_Task item_.
A word-for-word restatement of the listing is the only acceptable answer.

_Data below_.
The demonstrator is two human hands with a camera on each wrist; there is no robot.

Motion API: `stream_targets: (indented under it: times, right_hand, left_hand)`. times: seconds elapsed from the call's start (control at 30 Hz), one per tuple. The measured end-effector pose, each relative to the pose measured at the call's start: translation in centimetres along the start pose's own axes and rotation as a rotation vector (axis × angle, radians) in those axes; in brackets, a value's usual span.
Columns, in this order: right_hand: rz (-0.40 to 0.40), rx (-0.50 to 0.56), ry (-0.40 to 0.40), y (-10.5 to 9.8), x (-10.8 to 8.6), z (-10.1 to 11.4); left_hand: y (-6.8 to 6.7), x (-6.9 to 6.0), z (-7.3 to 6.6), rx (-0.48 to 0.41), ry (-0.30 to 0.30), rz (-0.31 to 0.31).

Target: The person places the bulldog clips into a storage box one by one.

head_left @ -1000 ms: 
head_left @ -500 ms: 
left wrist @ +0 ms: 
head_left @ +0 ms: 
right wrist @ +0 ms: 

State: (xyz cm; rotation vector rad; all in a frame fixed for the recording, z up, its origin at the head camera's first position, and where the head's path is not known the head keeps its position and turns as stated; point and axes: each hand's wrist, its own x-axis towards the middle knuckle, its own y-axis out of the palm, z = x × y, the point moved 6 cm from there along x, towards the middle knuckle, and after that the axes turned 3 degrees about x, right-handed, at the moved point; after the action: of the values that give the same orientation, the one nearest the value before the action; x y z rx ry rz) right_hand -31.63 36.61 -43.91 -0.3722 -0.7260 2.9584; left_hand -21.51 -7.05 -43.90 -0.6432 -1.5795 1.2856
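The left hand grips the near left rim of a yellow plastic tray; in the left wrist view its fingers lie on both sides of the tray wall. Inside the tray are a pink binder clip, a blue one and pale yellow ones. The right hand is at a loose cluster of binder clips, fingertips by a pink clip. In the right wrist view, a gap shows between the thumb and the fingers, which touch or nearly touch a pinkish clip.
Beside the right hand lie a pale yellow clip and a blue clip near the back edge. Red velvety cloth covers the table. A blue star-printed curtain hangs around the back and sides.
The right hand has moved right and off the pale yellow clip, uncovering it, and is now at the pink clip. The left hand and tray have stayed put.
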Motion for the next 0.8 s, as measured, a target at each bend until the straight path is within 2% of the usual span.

_Solved exercise_.
The demonstrator is two human hands with a camera on each wrist; there is no robot.

Motion API: `stream_targets: (indented under it: times, right_hand, left_hand)`. times: seconds elapsed from the call's start (control at 30 Hz), one per tuple. The measured end-effector pose, each relative to the pose measured at the call's start: translation in centimetres along the start pose's own axes and rotation as a rotation vector (axis × angle, radians) in those axes; in brackets, a value's usual span.
Columns, in this order: right_hand: rz (-0.40 to 0.40), rx (-0.50 to 0.56), ry (-0.40 to 0.40), y (-10.5 to 9.8), x (-10.8 to 8.6), z (-10.1 to 11.4); left_hand: y (-6.8 to 6.7), x (-6.9 to 6.0), z (-7.3 to 6.6), rx (-0.48 to 0.41), ry (-0.30 to 0.30), rz (-0.31 to 0.31).

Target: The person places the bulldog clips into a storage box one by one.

head_left @ -1000 ms: 
head_left @ -500 ms: 
left wrist @ +0 ms: 
head_left @ +0 ms: 
right wrist @ +0 ms: 

State: (xyz cm; rotation vector rad; all in a frame fixed for the recording, z up, its origin at the head camera's first position, and where the head's path is not known the head keeps its position and turns as stated; point and axes: each hand's wrist, its own x-axis towards the middle knuckle, its own y-axis out of the palm, z = x × y, the point moved 6 cm from there along x, towards the middle knuckle, and after that the axes turned 3 degrees about x, right-handed, at the moved point; after the action: of the values that give the same orientation, the one nearest the value before the action; x y z rx ry rz) right_hand -31.63 36.61 -43.91 -0.3722 -0.7260 2.9584; left_hand -21.51 -7.05 -43.90 -0.6432 -1.5795 1.2856
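The left hand grips the near left rim of a yellow plastic tray; in the left wrist view its fingers lie on both sides of the tray wall. Inside the tray are a pink binder clip, a blue one and pale yellow ones. The right hand is at a loose cluster of binder clips, fingertips by a pink clip. In the right wrist view, a gap shows between the thumb and the fingers, which touch or nearly touch a pinkish clip.
Beside the right hand lie a pale yellow clip and a blue clip near the back edge. Red velvety cloth covers the table. A blue star-printed curtain hangs around the back and sides.
The right hand has moved right and off the pale yellow clip, uncovering it, and is now at the pink clip. The left hand and tray have stayed put.
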Motion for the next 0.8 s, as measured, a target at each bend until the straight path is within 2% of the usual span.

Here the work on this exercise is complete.